Mikahil Gorbachev received the Nobel Peace Prize for his role in ending the Cold War between West and East following the fall of the Berlin Wall in 1989.
The legacy of Gorbachev, who became general secretary of the Soviet Communist Party in 1985, was cemented in the implementation of some economic freedoms — “Perestroika” — and political freedoms — “Glasnost”.
By granting some forms of freedom of expression, the leader sought to update Soviet policy, but the measure also allowed for hitherto unthinkable criticism of the regime and enabled the growth of nationalist movements in republics such as Estonia, Latvia and Lithuania, among others.
When pro-democracy protest movements began to rage across the Soviet Union, Gorbachev chose not to repress them violently — as had happened in the uprisings in Hungary in 1956 and Czechoslovakia in 1968.
The contestation brought about the disintegration of the Soviet Union, despite Gorbachev’s attempts to contain it. An attempt at a coup d’état in August 1991 removed room for political maneuver and, unable to contain the successive declarations of independence that were being proclaimed by the territory, he ended up resigning on December 25, 1991.
Gorbachev would later admit that he did not use armed force against independence movements for fear of wreaking havoc on a nuclear power. “The country was full of weapons. And it could have immediately driven us into civil war,” he told the Associated Press, 25 years after the collapse of the Soviet Union.
Many changes, including the Soviet dissolution, bore no resemblance to the transformation Gorbachev had envisioned when he became Soviet leader in March 1985.
However, the former Soviet leader may have had a greater impact in the second half of the 20th century than any other political figure.
“I see myself as a man who initiated the necessary reforms for the country, for Europe and for the world,” he told the AP in a 1992 interview shortly after leaving office.
“I am often asked if I would have started all over again if I had to do it again. Yes indeed. And with more persistence and determination,” she explained.
Despite being recognized in the West as an important figure for freedom, receiving multiple decorations and honors in the years that followed, Gorbachev was regarded as a “non-grata persona” in Russia. His allies abandoned him and he was seen as the scapegoat for the economic and political problems that would mark the country in the 1990s.

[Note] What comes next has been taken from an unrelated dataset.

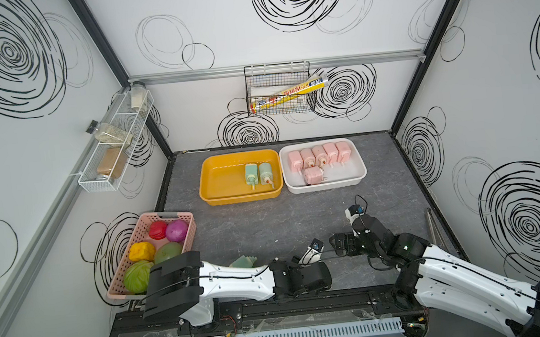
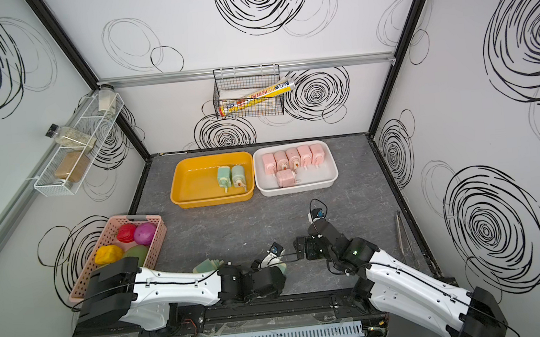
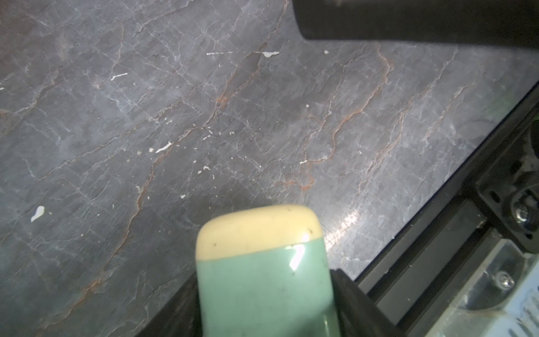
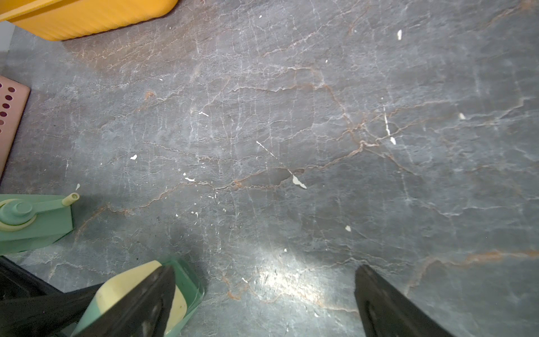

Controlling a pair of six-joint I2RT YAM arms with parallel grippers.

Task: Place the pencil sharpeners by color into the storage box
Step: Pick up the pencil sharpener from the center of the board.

Tass reported that the former head of state will be buried at the Novodevichy cemetery in Moscow, next to his wife.
Portuguese react to Gorbachev’s death
The President of the Assembly of the Republic, Augusto Santos Silva, remembered Mikhail Gorbachev, who died today at the age of 91, as an essential figure for the end of the Cold War and for the democratic transition in Eastern Europe.
“At the time of his death, I pay tribute to Mikhail Gorbachev. He was essential for the end of the Cold War and for the democratic transition in Eastern Europe”, underlined Augusto Santos Silva, through the social network Twitter.
PSD MEP Paulo Rangel also identified Mikhail Gorbachev as a “controversial political protagonist, but who was able to ‘put an end’ to one of the most disastrous regimes in history”.
Former PSD president Rui Rio, on the other hand, stressed that Gorbachev will go down in history, stressing that “the western world must be eternally grateful” to the former leader of the Soviet Union for “the work for dialogue and peace”.